A:  Meeting my husband, playwright/director Cándido Tirado and then him introducing me to his playwriting teacher Guillermo Gentile, playwright/director/actor from Argentina. Cándido taught me how to really listen without judgement and Guillermo taught me his theory, which Cándido also uses in his work, “Fantastic Realism”—a term that was used in the 60s before magical realism was coined…where fantasies are the impetus for dramatic action and the irrational is embraced. So much of western theater is founded on the search for reason and “why” things happen and Cándido/Guillermo taught me to look beyond the idea of the rational and explore the irrational in objectives and motivations… Life is irrational… Now go!

Q: Who have been your playwriting mentors and heroes?

A: My heroes are people who have worked hard to overcome challenges in their lives, the people who have been able to get back up after they get knocked down—my mom, my husband Cándido, and my mentor, political activist and filmmaker Iris Morales—these are the people that inspire me… I’ve seen them react to challenges just by going straight into the storm… Not shying away from the challenges… And if they get knocked down, they fight to get right back up again.

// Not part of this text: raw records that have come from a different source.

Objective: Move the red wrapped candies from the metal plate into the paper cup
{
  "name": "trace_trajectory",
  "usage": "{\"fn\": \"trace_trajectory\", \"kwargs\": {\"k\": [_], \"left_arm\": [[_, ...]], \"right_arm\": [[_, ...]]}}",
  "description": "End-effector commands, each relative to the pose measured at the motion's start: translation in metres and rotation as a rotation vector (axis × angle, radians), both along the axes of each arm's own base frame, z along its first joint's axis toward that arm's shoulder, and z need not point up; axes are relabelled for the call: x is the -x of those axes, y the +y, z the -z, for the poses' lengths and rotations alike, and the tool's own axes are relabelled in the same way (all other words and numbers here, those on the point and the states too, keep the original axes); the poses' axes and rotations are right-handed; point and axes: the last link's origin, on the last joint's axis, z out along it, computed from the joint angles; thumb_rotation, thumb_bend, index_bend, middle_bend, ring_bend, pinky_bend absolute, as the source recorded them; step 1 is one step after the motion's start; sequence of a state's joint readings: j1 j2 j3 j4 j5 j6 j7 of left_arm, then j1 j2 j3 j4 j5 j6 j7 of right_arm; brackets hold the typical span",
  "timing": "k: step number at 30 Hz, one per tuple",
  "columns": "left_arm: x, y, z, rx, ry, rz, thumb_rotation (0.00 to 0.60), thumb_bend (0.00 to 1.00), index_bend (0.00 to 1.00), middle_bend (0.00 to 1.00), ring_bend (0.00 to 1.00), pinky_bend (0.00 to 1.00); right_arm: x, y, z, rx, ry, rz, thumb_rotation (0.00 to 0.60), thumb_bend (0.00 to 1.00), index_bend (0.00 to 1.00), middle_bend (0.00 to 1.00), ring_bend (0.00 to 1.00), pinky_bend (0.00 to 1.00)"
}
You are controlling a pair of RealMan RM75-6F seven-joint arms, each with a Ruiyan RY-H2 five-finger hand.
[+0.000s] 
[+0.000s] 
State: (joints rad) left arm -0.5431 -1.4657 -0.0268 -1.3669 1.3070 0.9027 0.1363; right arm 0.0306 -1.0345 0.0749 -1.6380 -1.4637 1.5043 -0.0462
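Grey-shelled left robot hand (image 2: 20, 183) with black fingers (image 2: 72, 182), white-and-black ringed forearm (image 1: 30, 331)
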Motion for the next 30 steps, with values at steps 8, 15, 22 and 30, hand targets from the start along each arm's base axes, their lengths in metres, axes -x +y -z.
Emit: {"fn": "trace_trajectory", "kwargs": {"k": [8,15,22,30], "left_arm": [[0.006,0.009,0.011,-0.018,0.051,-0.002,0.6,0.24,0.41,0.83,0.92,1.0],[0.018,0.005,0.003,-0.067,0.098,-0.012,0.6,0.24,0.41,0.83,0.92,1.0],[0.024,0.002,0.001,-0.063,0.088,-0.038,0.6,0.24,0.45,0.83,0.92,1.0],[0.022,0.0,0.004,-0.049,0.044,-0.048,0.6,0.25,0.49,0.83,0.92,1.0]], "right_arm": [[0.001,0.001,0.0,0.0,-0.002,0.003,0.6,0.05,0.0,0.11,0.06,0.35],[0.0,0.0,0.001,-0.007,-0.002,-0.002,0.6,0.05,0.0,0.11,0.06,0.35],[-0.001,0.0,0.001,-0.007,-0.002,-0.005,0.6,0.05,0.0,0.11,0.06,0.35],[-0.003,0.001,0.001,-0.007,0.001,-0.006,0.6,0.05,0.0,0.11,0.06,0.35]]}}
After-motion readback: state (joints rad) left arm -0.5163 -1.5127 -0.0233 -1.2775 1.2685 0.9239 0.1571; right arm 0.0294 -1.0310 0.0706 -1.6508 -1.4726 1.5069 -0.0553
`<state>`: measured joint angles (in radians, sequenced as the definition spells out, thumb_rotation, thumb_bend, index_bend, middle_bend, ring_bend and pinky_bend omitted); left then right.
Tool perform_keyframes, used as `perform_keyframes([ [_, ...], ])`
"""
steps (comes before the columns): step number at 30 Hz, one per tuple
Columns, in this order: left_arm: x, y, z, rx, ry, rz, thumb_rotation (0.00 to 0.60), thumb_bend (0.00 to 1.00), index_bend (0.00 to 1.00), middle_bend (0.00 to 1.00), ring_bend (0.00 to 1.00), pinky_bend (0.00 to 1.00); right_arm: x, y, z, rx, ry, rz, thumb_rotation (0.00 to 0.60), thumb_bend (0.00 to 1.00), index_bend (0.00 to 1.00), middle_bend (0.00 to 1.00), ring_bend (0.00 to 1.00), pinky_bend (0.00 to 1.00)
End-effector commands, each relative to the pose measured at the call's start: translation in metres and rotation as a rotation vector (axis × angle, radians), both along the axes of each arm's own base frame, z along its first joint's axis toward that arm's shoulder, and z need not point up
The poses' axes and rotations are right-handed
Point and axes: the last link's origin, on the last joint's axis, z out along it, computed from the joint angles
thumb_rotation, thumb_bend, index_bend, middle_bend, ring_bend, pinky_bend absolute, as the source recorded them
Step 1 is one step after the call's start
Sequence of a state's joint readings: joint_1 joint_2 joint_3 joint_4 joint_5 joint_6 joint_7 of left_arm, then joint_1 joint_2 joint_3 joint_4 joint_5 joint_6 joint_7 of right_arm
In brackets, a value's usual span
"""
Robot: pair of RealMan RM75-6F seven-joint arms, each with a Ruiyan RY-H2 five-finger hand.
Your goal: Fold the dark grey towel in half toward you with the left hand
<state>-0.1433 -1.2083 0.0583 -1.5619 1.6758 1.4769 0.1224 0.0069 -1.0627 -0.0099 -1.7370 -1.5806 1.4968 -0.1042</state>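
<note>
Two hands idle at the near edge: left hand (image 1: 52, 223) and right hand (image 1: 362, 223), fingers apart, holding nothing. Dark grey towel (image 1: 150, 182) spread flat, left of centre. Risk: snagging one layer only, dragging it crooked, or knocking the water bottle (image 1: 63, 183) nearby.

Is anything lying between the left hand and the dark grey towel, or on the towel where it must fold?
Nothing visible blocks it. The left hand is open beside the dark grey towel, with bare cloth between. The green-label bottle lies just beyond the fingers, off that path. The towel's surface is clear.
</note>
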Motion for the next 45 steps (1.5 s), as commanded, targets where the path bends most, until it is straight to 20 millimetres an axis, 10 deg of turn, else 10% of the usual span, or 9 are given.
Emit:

As for writers that inspire my work—in order of discovery:

  1. Albert Camus—I was 17 years when I read The Stranger and I still remember the first sentence—“Mother died today or was it yesterday”—I totally understood Mersault and the feeling that he didn’t belong anywhere.
  2. Griselda Gambaro—I admire how she tackles violence and class/social injustice. She had no fear.
  3. Eugene Ionesco—When I first read his work, my world was put in order. Actually his work isn’t absurd for me—it’s as real as can be. I realized that I wasn’t alone in how I saw the world.

Q: What advice do you have for Latin@ playwrights at the beginning of their career?

A: Write! Write! Dream! Then keep writing! And keep all the negative people away from you!

Q: What else should we know about you?

A: I love salsa and Latin jazz—Eddie Palmieri in particular. In my journey as an artist, I hope to write plays the way Eddie plays the piano.